- DATA SHOWN:
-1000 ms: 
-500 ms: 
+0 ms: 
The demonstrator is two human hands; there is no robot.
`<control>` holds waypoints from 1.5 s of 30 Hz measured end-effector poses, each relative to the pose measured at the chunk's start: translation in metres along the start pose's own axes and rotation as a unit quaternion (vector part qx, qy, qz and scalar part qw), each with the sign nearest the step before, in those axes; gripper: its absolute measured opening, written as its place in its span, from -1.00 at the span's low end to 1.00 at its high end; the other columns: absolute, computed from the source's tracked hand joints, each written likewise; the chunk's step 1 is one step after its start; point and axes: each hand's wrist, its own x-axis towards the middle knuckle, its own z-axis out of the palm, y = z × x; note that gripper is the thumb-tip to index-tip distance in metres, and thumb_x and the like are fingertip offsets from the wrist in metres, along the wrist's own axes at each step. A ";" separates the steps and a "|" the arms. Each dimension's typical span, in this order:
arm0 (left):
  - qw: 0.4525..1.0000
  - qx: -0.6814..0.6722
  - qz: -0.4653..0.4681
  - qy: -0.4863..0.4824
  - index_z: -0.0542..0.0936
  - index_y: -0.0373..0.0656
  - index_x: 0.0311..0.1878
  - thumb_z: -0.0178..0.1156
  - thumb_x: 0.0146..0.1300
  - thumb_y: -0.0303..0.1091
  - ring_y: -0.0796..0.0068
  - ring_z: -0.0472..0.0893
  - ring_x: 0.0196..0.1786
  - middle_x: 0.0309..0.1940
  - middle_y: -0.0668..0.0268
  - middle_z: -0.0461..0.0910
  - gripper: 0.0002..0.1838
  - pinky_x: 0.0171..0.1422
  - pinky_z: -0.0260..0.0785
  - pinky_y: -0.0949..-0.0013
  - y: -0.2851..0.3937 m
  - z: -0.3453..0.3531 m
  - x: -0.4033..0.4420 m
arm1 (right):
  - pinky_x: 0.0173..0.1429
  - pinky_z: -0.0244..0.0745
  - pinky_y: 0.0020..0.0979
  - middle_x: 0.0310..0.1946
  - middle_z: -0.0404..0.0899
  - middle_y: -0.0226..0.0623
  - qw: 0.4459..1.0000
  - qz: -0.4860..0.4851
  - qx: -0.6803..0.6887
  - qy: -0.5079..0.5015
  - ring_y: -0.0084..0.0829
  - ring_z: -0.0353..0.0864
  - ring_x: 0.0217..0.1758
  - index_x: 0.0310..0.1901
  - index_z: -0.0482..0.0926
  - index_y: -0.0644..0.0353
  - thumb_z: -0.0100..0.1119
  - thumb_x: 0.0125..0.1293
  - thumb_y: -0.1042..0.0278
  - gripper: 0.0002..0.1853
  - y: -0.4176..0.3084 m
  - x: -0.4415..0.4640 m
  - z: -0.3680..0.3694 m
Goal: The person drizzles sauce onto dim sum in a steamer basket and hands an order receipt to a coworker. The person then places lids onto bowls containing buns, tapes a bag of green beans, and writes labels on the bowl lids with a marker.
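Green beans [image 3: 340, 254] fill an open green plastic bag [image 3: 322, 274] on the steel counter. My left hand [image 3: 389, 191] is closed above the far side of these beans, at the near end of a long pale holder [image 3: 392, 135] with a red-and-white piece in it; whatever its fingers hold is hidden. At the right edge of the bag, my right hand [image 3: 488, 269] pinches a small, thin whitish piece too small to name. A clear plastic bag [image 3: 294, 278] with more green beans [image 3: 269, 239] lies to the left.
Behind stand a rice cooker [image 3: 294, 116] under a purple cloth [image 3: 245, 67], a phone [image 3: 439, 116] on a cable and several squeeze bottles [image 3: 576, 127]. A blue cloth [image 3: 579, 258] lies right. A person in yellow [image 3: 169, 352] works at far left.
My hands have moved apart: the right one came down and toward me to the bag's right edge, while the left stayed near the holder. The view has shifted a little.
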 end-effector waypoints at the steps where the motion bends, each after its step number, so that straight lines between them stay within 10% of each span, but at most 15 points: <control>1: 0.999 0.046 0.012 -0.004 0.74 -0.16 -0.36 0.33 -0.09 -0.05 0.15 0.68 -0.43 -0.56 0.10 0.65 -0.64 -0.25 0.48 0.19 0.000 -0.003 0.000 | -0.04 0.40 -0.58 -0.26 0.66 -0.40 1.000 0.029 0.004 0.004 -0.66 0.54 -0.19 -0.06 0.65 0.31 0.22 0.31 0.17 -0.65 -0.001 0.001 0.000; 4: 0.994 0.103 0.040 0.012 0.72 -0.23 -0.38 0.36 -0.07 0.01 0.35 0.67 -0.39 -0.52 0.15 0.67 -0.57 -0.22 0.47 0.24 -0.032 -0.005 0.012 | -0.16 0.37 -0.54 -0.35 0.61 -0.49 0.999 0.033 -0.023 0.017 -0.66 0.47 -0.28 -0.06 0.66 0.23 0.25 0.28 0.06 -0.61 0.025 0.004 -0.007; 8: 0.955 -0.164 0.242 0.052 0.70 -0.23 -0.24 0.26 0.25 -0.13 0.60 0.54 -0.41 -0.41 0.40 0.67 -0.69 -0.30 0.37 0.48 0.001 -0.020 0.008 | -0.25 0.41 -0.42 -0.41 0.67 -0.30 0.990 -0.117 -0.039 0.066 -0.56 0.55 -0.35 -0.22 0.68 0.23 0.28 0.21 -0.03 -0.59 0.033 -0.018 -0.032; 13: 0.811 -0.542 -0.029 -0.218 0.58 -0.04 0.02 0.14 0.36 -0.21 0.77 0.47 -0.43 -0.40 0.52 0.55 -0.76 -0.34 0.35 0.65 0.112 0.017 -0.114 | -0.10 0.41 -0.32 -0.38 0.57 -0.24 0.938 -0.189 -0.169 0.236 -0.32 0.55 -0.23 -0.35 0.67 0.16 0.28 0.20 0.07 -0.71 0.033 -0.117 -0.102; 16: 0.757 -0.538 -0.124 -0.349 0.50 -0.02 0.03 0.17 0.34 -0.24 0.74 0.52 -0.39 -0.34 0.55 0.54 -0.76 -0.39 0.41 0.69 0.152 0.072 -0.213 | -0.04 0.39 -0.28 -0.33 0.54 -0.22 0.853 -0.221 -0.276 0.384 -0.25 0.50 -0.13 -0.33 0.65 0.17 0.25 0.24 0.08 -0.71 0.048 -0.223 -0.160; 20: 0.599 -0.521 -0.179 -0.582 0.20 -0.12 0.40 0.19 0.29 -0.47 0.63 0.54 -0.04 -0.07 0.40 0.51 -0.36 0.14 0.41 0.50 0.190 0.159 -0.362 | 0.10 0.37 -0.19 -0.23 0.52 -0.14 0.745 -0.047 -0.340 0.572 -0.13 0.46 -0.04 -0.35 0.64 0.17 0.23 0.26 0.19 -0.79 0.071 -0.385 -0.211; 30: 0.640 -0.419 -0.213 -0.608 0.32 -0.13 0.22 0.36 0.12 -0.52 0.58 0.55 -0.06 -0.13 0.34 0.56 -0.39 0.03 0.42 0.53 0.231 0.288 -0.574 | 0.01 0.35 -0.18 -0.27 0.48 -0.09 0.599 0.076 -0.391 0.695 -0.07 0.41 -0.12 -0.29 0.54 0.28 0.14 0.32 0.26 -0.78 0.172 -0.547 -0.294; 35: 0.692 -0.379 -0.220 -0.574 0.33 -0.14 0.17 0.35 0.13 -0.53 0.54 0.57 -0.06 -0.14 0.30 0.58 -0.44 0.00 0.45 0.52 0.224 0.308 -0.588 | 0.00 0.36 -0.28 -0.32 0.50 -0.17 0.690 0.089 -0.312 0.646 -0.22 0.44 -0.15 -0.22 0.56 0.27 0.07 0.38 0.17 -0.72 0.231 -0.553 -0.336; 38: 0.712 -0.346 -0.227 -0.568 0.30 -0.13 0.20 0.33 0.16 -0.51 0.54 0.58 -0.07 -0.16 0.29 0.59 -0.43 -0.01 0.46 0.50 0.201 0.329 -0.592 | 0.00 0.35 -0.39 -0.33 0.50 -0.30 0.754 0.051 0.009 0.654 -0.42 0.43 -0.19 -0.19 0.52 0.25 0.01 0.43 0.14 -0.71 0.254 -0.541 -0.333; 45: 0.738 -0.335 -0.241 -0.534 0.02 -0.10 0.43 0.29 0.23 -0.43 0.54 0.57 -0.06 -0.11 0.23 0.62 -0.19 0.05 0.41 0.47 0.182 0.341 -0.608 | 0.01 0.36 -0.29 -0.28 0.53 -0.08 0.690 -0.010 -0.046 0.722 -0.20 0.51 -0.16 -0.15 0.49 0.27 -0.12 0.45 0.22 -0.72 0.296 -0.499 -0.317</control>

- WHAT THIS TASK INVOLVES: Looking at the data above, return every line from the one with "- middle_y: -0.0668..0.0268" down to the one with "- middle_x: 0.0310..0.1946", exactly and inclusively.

- TASK RESPONSE:
  - middle_y: -0.0668..0.0268
  - middle_z: -0.0461..0.0910
  - gripper: 0.0002..0.1838
  - pinky_x: 0.0171..0.1422
  - pinky_z: -0.0260..0.0785
  - pinky_y: -0.0949..-0.0013
  - y: -0.2851..0.3937 m
  - z: -0.3453..0.3531 m
  - x: -0.4033..0.4420 m
arm1 (right):
  - pinky_x: 0.0173..0.1429
  - pinky_z: -0.0244..0.0745
  - pinky_y: 0.0020..0.0979
  - middle_x: 0.0310..0.1946

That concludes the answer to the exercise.